Question 1) Do you know what this plant is? It seems to be growing and was a hitch hiker. Should I grow it, or is it bad? It was just floating at the top and getting larger.

Question 2) I would like to put some kind of thick tall fluffy type plant to fill in the corner behind the java fern. What would you recommend? 

Attached is a picture of the planted tank. I currently have threadfin rainbows in the tank, but would also like to add a gudgeon if i could find one.


----------



## Anonymous (Jan 15, 2005)

Hello,

Depending on the amount of magnification, could be pelia or riccia. My guess would be pelia, and either way it's definitely worth saving. I just started working with plants again after several years of keeping only barebottom breeder tanks, and these are my #1 and #2 favorites. Pelia only seems to float when it's got excessive lighting and even then it's the pearling that makes it float.
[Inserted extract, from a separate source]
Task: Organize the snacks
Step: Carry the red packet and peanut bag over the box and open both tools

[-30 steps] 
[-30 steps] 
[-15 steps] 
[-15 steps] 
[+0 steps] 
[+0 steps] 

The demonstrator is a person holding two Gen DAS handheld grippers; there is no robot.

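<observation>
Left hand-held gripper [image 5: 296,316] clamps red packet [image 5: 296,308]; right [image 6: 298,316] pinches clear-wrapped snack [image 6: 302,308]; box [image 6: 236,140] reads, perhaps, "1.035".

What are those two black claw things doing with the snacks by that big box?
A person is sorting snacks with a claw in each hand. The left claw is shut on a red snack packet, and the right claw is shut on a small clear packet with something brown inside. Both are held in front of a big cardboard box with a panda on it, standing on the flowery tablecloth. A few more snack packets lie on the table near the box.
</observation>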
It's normally laying on the bottom.

Larry Vires


----------



## Forester (Jul 30, 2006)

The actual plant is about 3/4" long. That is pretty cool! It will look very nice when it becomes a substantial size. Just looking in the tank again, there is another piece about the same size floating. Will it eventually grow roots when it gets big enough? 

I did get other hitch hikers, in the form of snails... Good thing is that when they get big I am just throwing them in my other tank as a treat for the yoyo loach.


----------



## Anonymous (Jan 15, 2005)

No roots. It can be anc****************d fairly easily with light fishing line, or as in my case, just let it drift around the tank as it sees fit 

Larry Vires


----------



## Damon (Jan 18, 2005)

That could be one of about 40 different plants. Let it grow floating and check back in a cpl of weeks.


----------



## Forester (Jul 30, 2006)

Ok, so I am going to keep on growing that not completely identified plant yet. 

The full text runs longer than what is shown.